In single-variable calculus, we're introduced to the idea of best linear approximation, that is:
$$f(x) \approx f(a) + f'(a)(x - a)\tag{1}$$
And this is the best linear approximation for the point $a$. In multivariable calculus, the same concept is presented again, and for two variables, it is:
$$f\left(x,y\right)\approx f\left(a,b\right)+\frac{\partial f}{\partial x}\left(a,b\right)\left(x-a\right)+\frac{\partial f}{\partial y}\left(a,b\right)\left(y-b\right)$$
I've been thinking for a while but couldn't guess why this is important. We could say that in the $(1)$, it gives us the line tangent to the function $f$ at point $f(a)$, this would reveal us how much the function is increasing at that point - but the same can be said using only the derivative.
For multivariable calculus, it's even worse.
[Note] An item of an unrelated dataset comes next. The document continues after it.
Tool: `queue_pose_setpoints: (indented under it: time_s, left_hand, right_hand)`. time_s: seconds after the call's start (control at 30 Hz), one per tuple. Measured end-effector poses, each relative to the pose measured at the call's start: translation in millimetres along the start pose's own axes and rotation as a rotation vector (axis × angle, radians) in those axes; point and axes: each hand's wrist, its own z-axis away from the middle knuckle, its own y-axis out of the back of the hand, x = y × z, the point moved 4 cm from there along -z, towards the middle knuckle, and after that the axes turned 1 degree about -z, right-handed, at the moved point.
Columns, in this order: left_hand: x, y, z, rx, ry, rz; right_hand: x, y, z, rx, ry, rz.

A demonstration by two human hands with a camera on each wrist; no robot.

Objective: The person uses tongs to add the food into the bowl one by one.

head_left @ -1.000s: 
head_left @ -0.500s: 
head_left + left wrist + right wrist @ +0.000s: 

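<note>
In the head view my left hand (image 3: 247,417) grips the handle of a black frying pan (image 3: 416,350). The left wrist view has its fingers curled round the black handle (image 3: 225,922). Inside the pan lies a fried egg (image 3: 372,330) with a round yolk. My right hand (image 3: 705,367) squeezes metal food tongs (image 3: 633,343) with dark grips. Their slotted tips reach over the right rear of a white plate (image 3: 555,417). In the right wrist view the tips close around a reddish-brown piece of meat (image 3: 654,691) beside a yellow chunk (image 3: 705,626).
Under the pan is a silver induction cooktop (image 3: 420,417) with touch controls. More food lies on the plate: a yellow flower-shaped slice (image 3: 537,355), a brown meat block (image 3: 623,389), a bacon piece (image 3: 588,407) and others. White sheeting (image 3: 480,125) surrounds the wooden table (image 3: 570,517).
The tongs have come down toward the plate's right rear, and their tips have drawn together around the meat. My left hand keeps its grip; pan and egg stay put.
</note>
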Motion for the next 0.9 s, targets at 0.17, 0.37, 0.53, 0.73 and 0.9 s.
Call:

They tell us that there is a best linear approximation, which is a plane tangent to a surface, but in this case, we are not told what they are important for: The subject is given and then we jump to other subjects.
For a while, I thought that for some functions, there is some points in which it is easy to calculate the value and other points in which it's hard to do it, ex: $\sqrt{4}=2,\sqrt{5}=2.23607\dots$ and then we could anchor to these points $a$, vary a little bit the $x$ and find an approximation, perhaps with an error function that allows an easier computation some way? But then I thought that this kind of problem could be easily bypassed with the use of modern computers. So after all, why are best linear approximations useful? I'm mostly interested in applications to mathematics, but whatever comes in mind, just say it.